* **What you will do**
The answer consists solely of the lines running from the one with "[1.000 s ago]" through the final line below, transcribed exactly and without any pictures.

Saved entries:
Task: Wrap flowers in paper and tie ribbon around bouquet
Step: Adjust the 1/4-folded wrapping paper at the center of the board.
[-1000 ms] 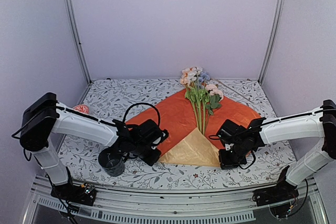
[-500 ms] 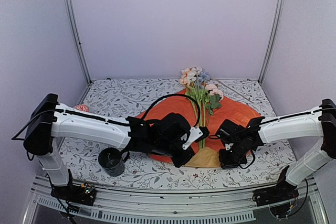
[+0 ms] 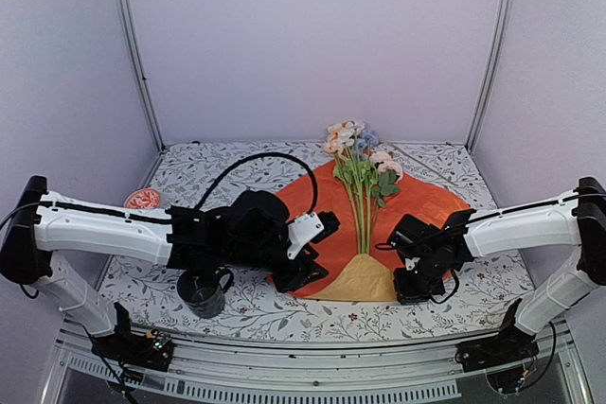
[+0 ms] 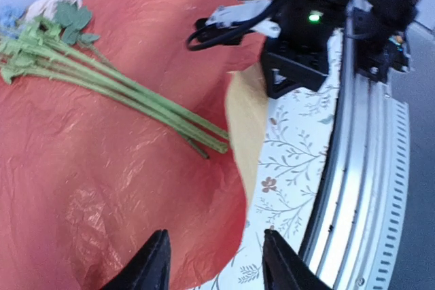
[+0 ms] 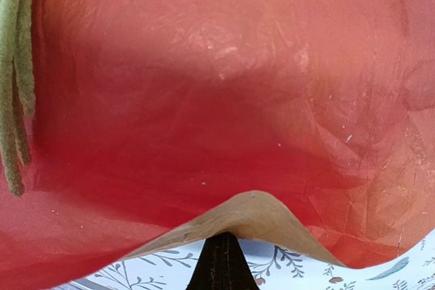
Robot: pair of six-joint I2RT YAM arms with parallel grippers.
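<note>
The paper (image 3: 327, 205) lies spread with its orange-red side up, and a mustard flap (image 3: 365, 278) is turned over at its near edge. On it lie the flowers (image 3: 358, 153), heads far and stems (image 4: 136, 96) pointing near, with no paper wrapped around them. My left gripper (image 3: 305, 251) hangs open over the paper's near left edge (image 4: 122, 161) with nothing between its fingers (image 4: 153, 266). My right gripper (image 3: 417, 279) is shut at the paper's near right edge. That edge (image 5: 251, 219) rises in a peak over its tip (image 5: 221, 263). A thin pale strand (image 3: 423, 167), seemingly the ribbon, lies back right.
A black mug (image 3: 201, 292) stands near the table's front left, just under my left arm. A small red and white object (image 3: 142, 199) sits at the left edge. The metal front rail (image 4: 367, 168) runs close to the paper's near edge.
My left arm swung right across the paper, then drew back left, and its jaws opened. The mustard flap shows smaller than before. My right arm has stayed put.
</note>
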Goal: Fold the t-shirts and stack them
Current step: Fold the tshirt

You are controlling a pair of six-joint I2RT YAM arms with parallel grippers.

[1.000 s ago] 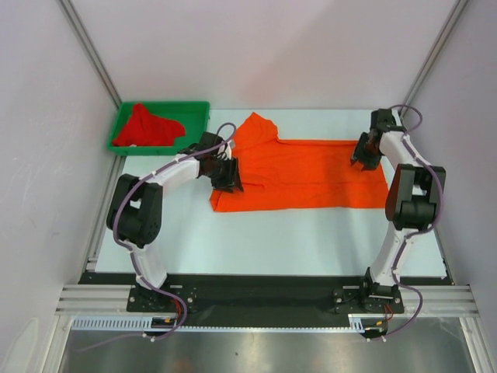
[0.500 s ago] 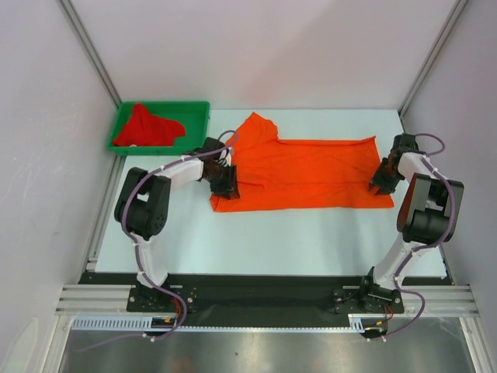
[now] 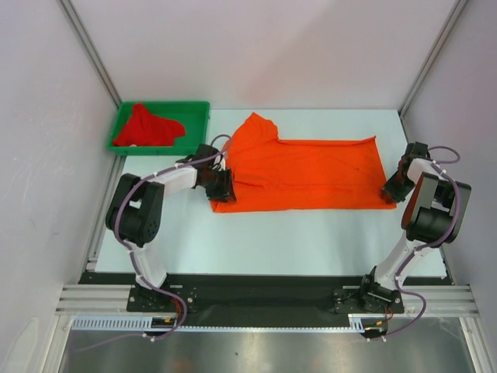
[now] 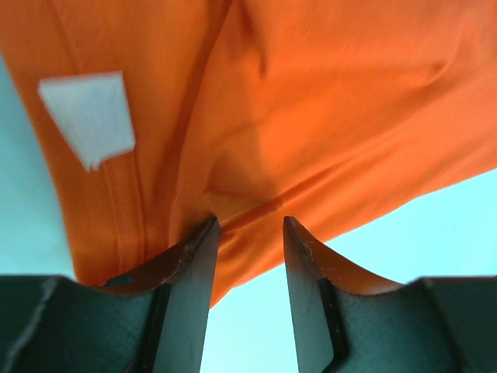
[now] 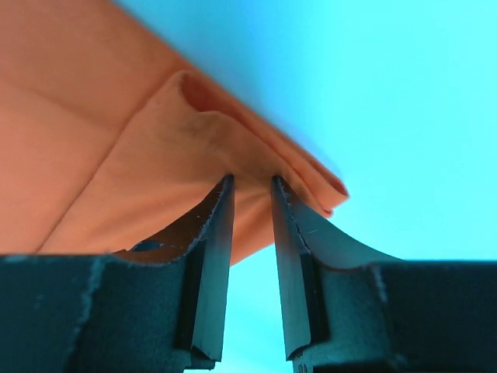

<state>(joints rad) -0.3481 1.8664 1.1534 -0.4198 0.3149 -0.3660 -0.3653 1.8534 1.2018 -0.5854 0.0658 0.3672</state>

* **Exercise output**
[1.000 s ago] 
[0.500 s ago] 
[now] 
[now] 
[now] 

<state>(joints rad) -0.3481 1.8664 1.1534 -0.4198 0.3149 -0.3660 -0.3653 1.8534 1.2018 -0.5854 0.0658 0.3672</state>

There is no more to the exercise.